The Hamler Heritage Society, which served homemade ice cream and cake to more than 200 people in the Historic Hamler City Hall, printed name tags with four lines that could be checked:

  • I was delivered by your Grandfather Davis (a longtime doctor in Hamler).

  • I took piano lessons from your Grandmother Davis.

  • I was in your father's Hamler High School Choir.

  • I simply enjoy listening to your music.

    And in this southern Henry County village, population 650, several people checked all four.

    Delores Mahlman Rickerd of Deshler, the next village east, was one of those people, although ironically she had never met Mr. Davis.

    Mr. Davis, whose Internet site says he has sold more than 36 million albums over his 28-year career, moved with his family to Sylvania when he was still a boy. He graduated from the University of Michigan in 1969 as a classically trained bassoonist, taught music, wrote advertising jingles, and made a name for himself in country music before popularizing his own innovative style. He now lives near Omaha.

    But it was a question about Mr. Davis' youth that Jean Hammer had on her mind yesterday. When her son, Greg, was about 5, he often referred to Mr. Davis, who was a little older, as his "bestest friend" and talked about their "secret hideaway." Greg was killed in a traffic accident on U.S. 24 eight years ago and yesterday Mrs. Hammer asked Mr. Davis just where that "secret hideaway" used to be; her own son would never reveal it.

    Mr. Davis told all: It was a field near their homes.

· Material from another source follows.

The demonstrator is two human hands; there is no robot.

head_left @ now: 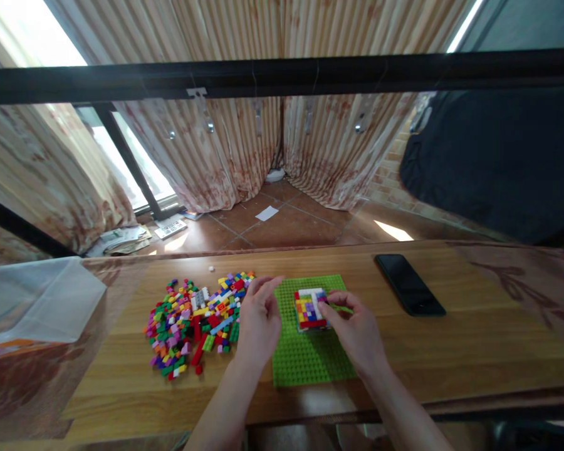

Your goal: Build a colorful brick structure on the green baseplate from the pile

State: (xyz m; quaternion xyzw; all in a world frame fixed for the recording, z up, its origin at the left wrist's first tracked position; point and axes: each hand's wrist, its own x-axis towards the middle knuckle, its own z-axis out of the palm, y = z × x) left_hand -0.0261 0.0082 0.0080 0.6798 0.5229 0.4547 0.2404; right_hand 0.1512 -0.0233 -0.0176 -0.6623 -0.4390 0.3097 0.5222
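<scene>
A small multicoloured block of toy bricks [309, 309] stands on a green studded baseplate [305, 369]. White bricks run along its far edge and red ones along its near edge. My right hand [360, 329] grips the block's right side, with the thumb at its top edge and the fingers bent behind. My left hand [262, 319] is over the baseplate's left edge, apart from the block. Its index finger stretches up and to the right, the other fingers are partly bent, and nothing shows in it. Beside it lies a heap of loose toy bricks [172, 329].
On the wooden table [122, 382], a black phone [410, 285] lies to the right. A translucent plastic container [37, 300] stands at the far left. One white brick [211, 269] lies near the back edge. A dark horizontal bar [282, 76] crosses in front of the curtains [216, 150].
</scene>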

    His boyhood days in Hamler and the stories of his ancestors' times there have given him material for many a story for his three children. His 5-year-old daughter, Elyse, was familiar with the Black Swamp. His wife, Trisha, said her favorite Hamler story is of Mr. Davis' grandfather being snowed in for several days at a home where he had gone to deliver a baby.

    When Mr. Davis' classmate, Jerry Meyer, opened a Hamler Local School yearbook that showed their first-grade class, Mrs. Davis saw the striking similarities between her husband and their 7-year-old son, Evan.

    Mr. Davis' first-grade teacher, Elizabeth Boomgarden, 93, remembered him as "a good pupil." But apparently she had that opinion of most of the children in her classes, which in Mr. Davis' case numbered 42 students.

    "I never had to spank anyone," she said. "I kept them busy."

    The reception also drew fans of Mannheim Steamroller who had no ties to old times in Hamler.

    Jerry Barrington of Napoleon first heard Mr. Davis' music in 1986 at a Christmas party when he was at Texas Tech University. He bought five vinyl records and has long since replaced them with compact discs.

    Mr. Davis has been a supporter of the Hamler Heritage Society's efforts to renovate the old village hall that was built in 1897.